DIRECTIONS FOR THIS TASK ▸
Check every line below for the word "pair" and copy each one that has it.

AVAILABLE DATA ▸
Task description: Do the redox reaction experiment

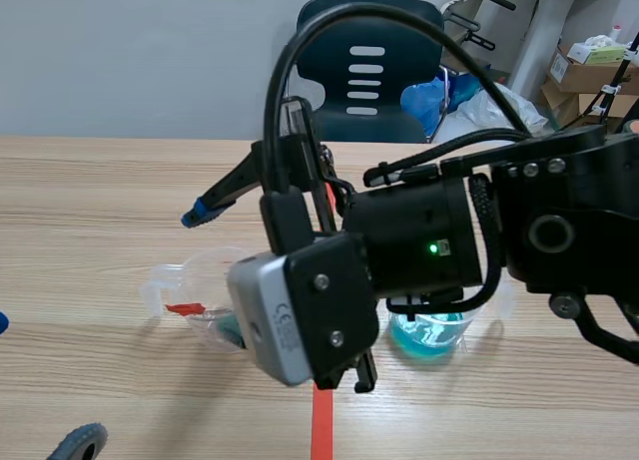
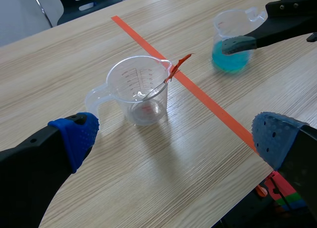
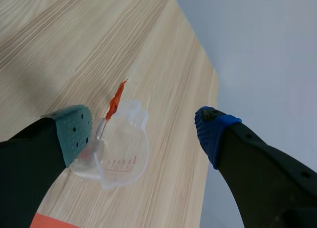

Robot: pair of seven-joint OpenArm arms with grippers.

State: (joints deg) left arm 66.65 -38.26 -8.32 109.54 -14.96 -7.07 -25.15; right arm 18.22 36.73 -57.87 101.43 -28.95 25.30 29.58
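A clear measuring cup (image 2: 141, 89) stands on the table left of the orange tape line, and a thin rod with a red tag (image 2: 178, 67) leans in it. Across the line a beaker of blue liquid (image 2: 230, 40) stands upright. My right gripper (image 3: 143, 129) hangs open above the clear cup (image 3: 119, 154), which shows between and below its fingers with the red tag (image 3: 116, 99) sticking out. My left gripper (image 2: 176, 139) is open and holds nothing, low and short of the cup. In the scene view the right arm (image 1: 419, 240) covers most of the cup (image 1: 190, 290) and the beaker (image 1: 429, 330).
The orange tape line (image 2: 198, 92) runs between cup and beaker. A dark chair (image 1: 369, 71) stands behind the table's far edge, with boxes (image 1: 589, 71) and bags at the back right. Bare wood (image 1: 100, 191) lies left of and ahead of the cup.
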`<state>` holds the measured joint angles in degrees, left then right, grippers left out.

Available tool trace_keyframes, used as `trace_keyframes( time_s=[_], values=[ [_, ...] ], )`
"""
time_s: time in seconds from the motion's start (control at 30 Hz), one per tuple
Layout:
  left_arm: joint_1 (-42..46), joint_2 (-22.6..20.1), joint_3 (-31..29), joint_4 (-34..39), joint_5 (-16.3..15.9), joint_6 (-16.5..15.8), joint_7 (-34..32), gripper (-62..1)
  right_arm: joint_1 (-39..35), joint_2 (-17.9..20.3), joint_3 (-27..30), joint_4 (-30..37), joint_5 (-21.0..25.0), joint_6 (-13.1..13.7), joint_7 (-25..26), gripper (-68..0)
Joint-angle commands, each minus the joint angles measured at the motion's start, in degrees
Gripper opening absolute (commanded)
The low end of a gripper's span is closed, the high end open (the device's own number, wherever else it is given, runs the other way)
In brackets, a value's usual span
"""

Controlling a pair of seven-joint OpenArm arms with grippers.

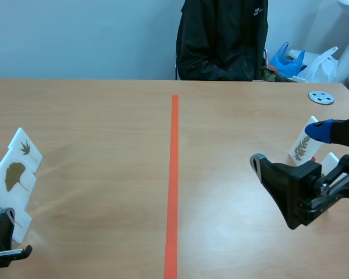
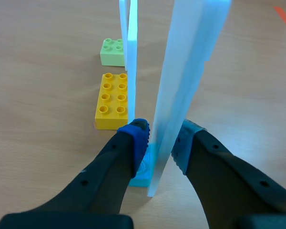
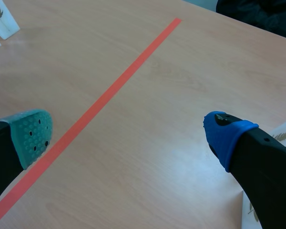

TASK ANSWER ▸
Robot: pair of seven-joint OpenArm arms with grippers.
Controlling a pair of seven-joint OpenArm arms with grippers.

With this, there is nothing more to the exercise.